### Instructions for the task
Search the material for the word "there" and copy each line that holds it.

### Information shown
>>
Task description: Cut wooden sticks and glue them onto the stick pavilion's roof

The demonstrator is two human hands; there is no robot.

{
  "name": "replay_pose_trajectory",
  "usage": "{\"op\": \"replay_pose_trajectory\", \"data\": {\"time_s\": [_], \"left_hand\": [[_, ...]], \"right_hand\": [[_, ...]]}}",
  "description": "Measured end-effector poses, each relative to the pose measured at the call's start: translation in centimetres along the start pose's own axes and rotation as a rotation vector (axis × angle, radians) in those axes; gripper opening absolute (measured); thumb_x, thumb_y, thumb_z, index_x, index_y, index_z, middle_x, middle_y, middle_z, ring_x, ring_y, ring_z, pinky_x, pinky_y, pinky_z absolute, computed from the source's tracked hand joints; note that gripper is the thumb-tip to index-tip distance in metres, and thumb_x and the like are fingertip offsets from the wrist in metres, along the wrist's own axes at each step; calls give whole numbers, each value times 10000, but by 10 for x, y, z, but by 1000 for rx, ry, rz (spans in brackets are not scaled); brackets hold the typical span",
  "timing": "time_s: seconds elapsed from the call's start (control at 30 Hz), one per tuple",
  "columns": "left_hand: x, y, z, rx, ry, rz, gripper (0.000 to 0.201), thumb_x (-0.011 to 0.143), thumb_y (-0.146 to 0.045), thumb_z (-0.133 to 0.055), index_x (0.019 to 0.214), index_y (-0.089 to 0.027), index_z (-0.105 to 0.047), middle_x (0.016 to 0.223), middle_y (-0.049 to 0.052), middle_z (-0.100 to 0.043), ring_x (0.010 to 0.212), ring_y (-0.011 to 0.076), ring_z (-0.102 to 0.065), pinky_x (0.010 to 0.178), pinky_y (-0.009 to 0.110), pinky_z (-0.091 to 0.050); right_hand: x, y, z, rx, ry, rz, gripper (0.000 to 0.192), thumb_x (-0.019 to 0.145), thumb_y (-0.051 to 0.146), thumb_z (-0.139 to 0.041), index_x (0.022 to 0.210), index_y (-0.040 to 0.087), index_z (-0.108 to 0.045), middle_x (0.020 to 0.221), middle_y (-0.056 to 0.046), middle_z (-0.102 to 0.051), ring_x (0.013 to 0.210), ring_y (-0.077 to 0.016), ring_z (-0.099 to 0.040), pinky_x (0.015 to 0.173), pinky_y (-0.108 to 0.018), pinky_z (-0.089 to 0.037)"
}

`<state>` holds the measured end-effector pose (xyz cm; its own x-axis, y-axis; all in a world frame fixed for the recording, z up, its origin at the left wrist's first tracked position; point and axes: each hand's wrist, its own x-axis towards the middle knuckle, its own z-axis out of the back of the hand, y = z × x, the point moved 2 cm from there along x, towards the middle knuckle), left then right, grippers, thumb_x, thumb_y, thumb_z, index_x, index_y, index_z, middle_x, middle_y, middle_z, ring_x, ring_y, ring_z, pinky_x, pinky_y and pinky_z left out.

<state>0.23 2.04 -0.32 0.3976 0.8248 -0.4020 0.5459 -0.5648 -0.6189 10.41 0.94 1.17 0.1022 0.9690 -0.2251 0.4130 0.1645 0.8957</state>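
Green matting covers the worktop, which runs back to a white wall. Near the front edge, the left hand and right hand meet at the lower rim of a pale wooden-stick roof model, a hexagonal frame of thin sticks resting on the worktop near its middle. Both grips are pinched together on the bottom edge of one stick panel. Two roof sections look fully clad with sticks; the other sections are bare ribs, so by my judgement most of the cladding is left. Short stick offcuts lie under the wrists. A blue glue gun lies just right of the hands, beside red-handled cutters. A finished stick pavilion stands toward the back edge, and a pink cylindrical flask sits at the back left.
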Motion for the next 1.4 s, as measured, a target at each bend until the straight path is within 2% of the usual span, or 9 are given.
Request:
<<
### Solved problem
The demonstrator is two human hands; there is no robot.
`<state>` holds the measured end-effector pose (xyz cm; its own x-axis, y-axis; all in a world frame fixed for the recording, z up, its origin at the left wrist's first tracked position; point and axes: each hand's wrist, its own x-axis towards the middle knuckle, its own z-axis out of the back of the hand, y = z × x, the point moved 2 cm from there along x, towards the middle knuckle), left then right, grippers, thumb_x, thumb_y, thumb_z, index_x, index_y, index_z, middle_x, middle_y, middle_z, ring_x, ring_y, ring_z, pinky_x, pinky_y and pinky_z left out.

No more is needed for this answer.